§ Task description: Below are lines of data; restate word for word those running from the line containing "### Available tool" to the line containing "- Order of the", inclusive, and no others.

________________

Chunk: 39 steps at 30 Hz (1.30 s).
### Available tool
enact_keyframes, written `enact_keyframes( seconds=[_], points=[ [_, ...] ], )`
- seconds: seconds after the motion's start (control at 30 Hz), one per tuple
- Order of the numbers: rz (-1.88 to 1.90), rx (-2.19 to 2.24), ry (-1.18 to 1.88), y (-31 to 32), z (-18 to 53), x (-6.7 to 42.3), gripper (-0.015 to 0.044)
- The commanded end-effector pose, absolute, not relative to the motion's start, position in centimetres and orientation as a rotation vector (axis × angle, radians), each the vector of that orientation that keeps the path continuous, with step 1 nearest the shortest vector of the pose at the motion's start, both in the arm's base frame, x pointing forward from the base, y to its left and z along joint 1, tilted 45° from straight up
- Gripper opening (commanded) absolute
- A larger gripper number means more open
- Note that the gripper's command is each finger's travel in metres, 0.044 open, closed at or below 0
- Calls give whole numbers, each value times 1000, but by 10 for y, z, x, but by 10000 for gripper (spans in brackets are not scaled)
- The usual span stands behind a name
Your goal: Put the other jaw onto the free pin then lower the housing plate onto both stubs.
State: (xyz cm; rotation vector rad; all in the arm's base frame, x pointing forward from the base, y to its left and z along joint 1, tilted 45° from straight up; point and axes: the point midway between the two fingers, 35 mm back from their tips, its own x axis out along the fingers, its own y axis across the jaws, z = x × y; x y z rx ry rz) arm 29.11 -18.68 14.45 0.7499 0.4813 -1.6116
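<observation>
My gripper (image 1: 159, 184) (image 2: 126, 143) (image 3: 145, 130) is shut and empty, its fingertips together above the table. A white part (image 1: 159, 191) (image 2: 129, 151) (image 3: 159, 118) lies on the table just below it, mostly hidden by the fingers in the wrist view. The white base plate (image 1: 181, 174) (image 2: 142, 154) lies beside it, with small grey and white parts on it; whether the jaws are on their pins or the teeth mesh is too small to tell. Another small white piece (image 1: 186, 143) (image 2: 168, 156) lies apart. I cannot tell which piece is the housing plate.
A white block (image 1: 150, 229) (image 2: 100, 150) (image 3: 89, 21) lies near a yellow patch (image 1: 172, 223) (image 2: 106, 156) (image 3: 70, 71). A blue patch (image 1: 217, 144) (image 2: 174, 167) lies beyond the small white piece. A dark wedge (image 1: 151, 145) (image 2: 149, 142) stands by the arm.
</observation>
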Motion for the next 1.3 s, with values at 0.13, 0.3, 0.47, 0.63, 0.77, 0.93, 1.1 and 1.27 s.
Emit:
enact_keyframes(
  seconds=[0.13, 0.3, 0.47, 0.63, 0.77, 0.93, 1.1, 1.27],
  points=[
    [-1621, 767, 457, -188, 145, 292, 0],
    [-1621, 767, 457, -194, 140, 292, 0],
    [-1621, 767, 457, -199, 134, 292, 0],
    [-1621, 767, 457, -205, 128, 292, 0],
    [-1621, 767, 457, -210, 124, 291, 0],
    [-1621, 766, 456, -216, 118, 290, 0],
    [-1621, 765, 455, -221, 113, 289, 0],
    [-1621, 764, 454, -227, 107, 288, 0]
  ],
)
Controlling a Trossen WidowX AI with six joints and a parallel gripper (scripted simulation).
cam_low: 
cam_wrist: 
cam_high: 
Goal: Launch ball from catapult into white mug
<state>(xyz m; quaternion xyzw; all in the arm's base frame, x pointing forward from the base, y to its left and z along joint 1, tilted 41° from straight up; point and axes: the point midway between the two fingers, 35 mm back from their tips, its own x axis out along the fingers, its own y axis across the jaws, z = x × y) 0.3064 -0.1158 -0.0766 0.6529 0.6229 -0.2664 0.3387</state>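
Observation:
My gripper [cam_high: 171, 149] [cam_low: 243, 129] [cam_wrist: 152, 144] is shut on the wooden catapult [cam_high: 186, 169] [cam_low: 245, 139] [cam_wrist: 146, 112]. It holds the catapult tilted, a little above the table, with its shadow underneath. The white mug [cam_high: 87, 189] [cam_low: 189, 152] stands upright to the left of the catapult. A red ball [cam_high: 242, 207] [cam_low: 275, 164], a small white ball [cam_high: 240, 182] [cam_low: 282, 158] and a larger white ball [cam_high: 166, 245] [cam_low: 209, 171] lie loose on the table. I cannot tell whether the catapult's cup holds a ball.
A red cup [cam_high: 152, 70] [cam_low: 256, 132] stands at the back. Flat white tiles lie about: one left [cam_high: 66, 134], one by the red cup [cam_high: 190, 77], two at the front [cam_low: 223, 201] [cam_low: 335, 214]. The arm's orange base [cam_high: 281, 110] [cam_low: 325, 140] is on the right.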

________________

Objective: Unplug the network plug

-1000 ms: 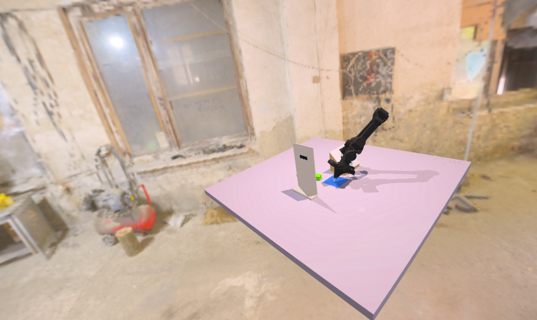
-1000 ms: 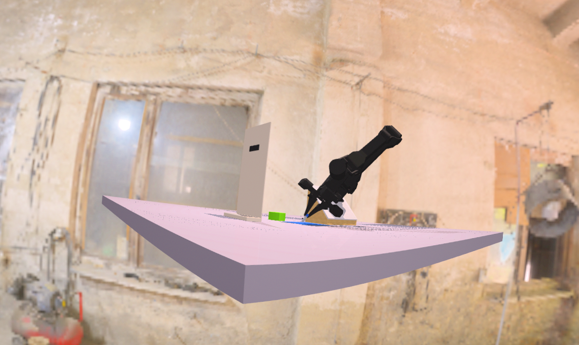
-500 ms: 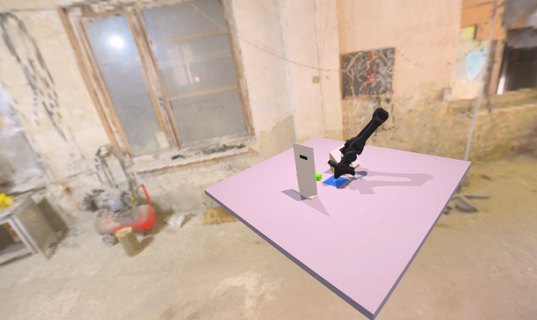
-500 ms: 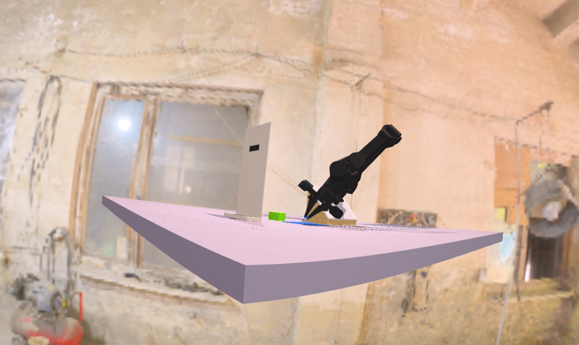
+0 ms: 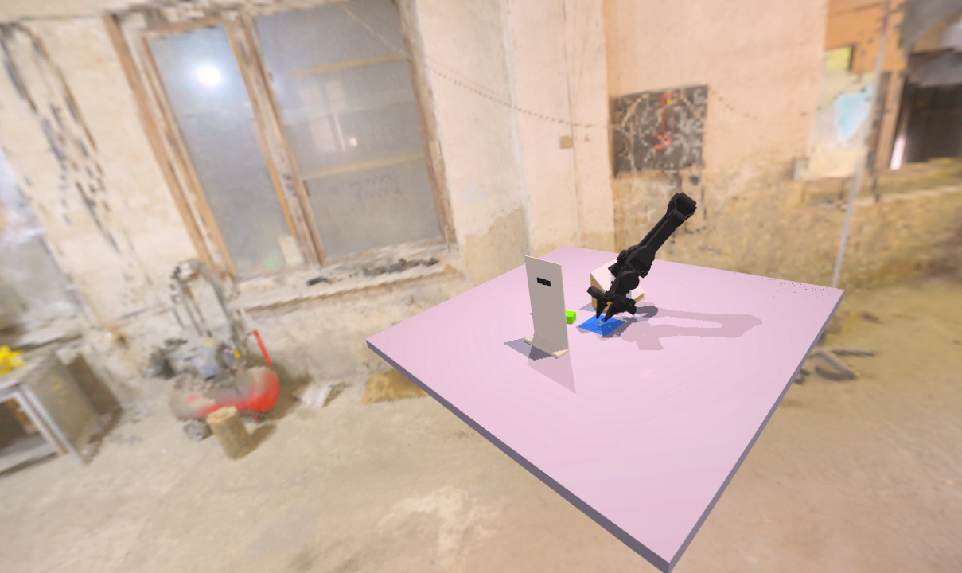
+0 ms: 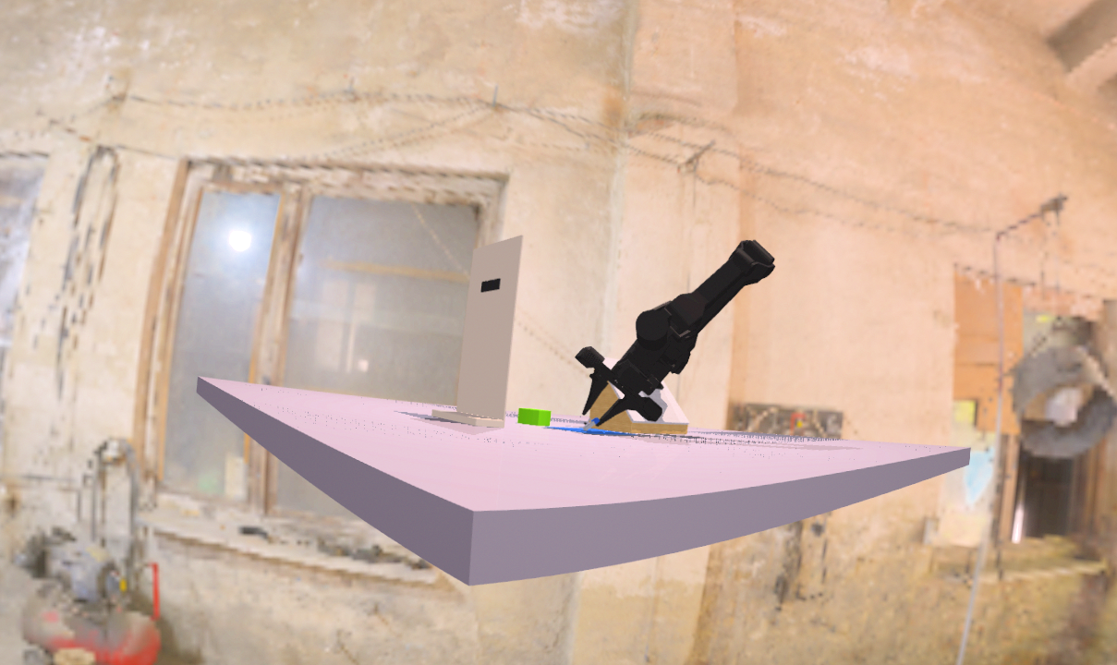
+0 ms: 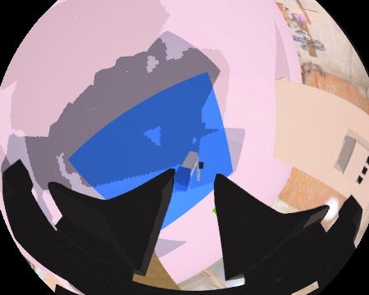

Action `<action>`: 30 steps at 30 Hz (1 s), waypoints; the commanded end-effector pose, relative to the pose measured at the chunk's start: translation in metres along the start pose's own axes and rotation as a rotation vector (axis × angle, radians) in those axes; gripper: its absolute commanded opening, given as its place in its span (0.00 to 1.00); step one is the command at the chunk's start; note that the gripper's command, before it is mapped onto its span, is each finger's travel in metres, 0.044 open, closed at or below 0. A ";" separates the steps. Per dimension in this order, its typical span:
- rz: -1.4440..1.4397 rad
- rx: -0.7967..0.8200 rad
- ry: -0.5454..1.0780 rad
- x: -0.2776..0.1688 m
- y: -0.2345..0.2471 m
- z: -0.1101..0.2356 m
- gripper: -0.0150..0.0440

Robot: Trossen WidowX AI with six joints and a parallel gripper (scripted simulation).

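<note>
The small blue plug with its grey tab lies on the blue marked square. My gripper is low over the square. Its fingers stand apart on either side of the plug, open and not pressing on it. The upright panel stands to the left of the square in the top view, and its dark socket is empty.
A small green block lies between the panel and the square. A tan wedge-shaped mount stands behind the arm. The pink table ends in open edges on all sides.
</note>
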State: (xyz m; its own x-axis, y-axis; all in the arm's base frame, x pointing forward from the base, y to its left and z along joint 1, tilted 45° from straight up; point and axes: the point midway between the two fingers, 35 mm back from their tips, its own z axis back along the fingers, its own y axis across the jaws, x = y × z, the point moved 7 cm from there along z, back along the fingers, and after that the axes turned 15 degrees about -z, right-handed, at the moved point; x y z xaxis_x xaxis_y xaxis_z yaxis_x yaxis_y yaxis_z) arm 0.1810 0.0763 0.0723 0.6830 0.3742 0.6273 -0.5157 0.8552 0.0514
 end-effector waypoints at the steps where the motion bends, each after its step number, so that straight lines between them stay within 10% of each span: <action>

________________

§ Your solution:
### Available tool
enact_keyframes, written `enact_keyframes( seconds=[_], points=[ [_, ...] ], )`
- seconds: seconds after the motion's start (control at 30 Hz), one per tuple
- Order of the numbers: rz (-1.88 to 1.90), rx (-2.19 to 2.24), ry (-1.18 to 1.88), y (-31 to 32), z (-18 to 53), x (-6.7 to 42.3), gripper (-0.015 to 0.044)

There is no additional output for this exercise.